● Required action
Return each line in the records below that includes "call".

● Information given
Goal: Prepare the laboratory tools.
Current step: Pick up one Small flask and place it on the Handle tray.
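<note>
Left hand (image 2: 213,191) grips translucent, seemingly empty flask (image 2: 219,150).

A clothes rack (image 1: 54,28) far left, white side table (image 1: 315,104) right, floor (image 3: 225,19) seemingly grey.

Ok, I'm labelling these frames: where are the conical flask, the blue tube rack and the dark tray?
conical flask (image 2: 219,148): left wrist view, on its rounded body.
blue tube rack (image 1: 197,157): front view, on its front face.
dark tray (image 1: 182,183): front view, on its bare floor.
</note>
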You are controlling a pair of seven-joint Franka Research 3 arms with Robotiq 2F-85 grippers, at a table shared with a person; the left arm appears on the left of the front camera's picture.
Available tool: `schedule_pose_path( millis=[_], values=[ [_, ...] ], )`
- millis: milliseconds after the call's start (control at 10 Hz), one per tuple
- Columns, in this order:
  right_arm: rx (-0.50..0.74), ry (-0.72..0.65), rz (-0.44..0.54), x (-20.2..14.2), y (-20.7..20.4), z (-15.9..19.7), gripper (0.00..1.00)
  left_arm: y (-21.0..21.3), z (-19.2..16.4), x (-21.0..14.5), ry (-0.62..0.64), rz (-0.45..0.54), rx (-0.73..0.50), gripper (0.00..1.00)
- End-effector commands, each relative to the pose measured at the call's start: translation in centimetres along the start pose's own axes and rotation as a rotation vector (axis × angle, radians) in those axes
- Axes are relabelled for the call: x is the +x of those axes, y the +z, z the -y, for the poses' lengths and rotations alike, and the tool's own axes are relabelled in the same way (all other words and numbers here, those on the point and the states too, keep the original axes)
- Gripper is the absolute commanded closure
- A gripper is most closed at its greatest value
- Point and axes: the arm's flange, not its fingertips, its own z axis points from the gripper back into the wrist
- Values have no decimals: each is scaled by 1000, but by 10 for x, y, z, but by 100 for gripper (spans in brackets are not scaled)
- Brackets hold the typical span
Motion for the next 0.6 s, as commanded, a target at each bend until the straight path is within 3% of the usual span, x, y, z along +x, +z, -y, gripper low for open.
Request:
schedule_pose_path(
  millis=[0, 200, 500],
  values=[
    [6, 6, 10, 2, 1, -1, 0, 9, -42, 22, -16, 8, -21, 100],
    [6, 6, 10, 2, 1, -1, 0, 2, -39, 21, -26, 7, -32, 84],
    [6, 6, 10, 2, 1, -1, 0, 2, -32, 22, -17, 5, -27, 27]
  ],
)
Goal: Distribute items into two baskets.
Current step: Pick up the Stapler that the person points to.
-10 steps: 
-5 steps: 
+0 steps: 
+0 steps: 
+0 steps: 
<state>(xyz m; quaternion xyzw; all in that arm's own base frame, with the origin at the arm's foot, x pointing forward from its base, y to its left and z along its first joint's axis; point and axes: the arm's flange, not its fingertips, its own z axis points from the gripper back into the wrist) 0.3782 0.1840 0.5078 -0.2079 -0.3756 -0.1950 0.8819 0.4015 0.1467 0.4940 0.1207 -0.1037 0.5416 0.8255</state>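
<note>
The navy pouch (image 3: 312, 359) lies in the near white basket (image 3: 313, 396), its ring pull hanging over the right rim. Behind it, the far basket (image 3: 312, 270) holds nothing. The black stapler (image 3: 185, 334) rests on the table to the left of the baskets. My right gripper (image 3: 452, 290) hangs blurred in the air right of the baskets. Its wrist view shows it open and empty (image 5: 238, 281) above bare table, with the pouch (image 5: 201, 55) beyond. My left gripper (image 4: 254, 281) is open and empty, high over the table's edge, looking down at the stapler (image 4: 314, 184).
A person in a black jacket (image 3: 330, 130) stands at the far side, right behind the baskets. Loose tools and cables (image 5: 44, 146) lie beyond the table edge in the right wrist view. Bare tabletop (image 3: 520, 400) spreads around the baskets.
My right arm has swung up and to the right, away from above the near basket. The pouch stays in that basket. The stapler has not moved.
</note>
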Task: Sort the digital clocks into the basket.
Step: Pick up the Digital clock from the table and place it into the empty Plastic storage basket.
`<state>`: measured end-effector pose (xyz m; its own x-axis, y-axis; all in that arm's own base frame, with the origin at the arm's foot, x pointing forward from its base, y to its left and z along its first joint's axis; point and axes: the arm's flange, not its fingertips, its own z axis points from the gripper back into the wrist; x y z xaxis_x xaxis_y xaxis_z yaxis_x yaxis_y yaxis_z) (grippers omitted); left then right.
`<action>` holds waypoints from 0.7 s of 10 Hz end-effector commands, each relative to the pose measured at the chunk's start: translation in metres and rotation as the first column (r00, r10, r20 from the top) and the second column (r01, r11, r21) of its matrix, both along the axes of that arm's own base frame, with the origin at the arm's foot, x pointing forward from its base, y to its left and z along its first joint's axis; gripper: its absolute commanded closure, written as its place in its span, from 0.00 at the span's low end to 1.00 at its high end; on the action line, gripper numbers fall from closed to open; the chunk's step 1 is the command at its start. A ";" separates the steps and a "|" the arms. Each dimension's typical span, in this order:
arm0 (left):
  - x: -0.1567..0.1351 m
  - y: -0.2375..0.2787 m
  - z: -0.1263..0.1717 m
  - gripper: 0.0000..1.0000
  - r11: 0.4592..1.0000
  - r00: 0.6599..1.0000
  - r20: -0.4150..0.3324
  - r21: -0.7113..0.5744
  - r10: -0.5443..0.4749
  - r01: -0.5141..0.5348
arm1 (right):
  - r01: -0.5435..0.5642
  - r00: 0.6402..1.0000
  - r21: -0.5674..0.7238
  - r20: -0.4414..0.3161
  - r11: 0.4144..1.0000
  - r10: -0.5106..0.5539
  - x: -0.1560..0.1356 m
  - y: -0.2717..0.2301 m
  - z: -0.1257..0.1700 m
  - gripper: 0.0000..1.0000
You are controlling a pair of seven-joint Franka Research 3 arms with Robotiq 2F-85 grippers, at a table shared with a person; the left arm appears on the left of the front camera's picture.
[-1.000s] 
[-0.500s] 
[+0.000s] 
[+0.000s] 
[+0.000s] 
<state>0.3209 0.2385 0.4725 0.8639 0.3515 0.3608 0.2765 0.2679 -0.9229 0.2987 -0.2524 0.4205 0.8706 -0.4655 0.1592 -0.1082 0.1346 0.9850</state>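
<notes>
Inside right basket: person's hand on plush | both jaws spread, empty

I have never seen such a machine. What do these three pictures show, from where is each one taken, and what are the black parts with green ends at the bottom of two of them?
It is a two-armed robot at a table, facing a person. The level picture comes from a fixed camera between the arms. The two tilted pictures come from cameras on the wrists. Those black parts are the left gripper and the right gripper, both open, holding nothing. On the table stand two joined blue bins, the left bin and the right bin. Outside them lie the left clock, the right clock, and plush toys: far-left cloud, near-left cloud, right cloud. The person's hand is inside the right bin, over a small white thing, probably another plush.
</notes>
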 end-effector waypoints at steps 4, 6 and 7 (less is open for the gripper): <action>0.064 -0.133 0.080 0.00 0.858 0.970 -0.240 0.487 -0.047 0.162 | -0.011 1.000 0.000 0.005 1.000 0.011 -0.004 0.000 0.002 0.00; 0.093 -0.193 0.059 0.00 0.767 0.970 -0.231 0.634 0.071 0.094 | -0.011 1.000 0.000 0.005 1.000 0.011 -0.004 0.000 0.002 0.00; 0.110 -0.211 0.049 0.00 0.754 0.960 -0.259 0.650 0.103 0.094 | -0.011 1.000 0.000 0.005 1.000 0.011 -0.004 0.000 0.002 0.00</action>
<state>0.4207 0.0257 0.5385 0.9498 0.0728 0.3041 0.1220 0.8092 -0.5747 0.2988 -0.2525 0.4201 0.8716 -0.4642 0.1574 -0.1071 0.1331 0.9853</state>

● Task solution
- millis: milliseconds after the call's start (control at 10 Hz), one per tuple
- End-effector commands, each relative to the pose measured at the call's start: translation in centimetres along the start pose's own axes and rotation as a rotation vector (axis × angle, radians) in those axes
- Axes are relabelled for the call: x is the +x of those axes, y the +z, z the -y, for the poses' lengths and rotations alike, and the tool's own axes are relabelled in the same way (all other words and numbers here, those on the point and the states too, keep the original axes)

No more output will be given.